Data excerpt
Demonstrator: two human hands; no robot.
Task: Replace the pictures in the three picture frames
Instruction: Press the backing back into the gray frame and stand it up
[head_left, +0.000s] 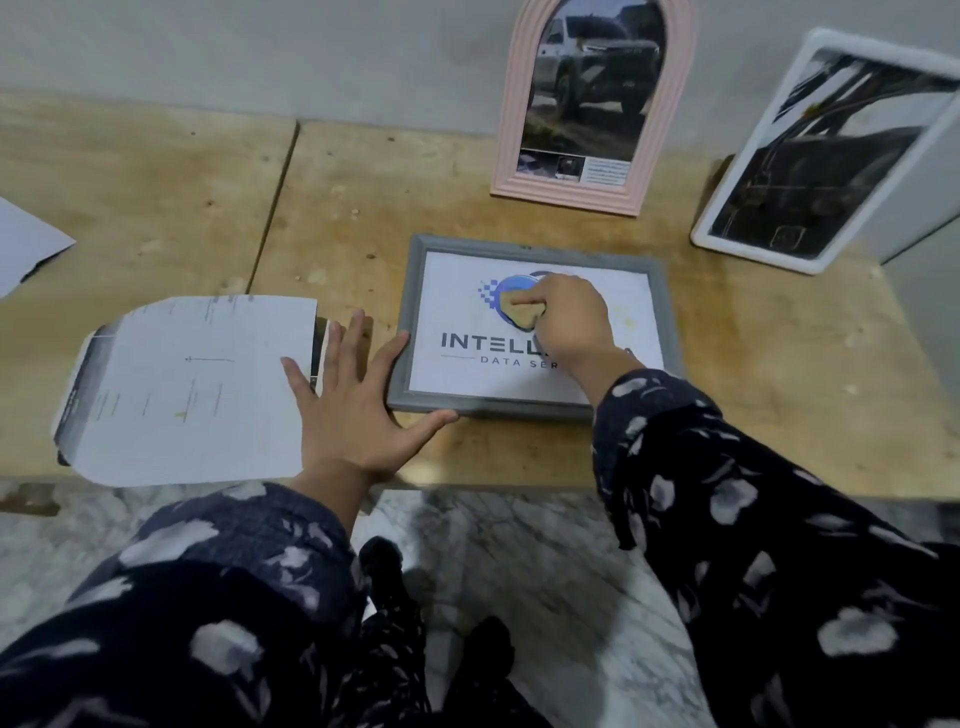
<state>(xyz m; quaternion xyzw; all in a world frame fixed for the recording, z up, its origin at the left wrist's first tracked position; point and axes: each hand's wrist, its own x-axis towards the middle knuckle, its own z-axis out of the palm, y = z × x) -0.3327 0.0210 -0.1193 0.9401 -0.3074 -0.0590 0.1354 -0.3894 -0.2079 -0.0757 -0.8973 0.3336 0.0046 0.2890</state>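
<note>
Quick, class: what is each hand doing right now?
Left hand: open, fingers spread, braced against the grey picture frame.
Right hand: holding a small tan cloth on the frame's logo picture.

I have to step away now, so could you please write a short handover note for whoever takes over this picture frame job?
Left hand: open, flat on the table, thumb and forefinger against the grey frame corner.
Right hand: pinching a small tan cloth on the logo print inside the grey frame, which lies flat.
Pink arched frame and white frame stand at the back, each holding a vehicle picture.
A cut sheet lies left of the grey frame.
Left: finish wiping, stand the grey frame up.
</note>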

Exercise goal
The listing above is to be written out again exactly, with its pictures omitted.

Task response
Demonstrator: two human hands; no robot.
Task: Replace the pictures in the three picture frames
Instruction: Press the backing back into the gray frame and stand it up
[head_left, +0.000s] 
<state>(xyz m; quaternion xyzw; all in a world frame fixed for the recording, z up, its origin at the left wrist's first tracked position; point and axes: each hand's wrist, its own x-axis towards the middle knuckle, its own z-axis out of the palm, y = z × x) -0.3327 0.0210 -0.1193 0.9401 -0.3074 -0.0590 0.1354 -0.3894 -0.2079 -0.0757 -0.8973 0.3336 0.0046 0.2890</state>
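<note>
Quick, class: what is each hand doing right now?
Left hand: open, fingers spread, braced against the grey picture frame.
Right hand: holding a small tan cloth on the frame's logo picture.

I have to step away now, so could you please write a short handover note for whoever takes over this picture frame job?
Left hand: open, flat on the table, thumb and forefinger against the grey frame corner.
Right hand: pinching a small tan cloth on the logo print inside the grey frame, which lies flat.
Pink arched frame and white frame stand at the back, each holding a vehicle picture.
A cut sheet lies left of the grey frame.
Left: finish wiping, stand the grey frame up.
</note>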

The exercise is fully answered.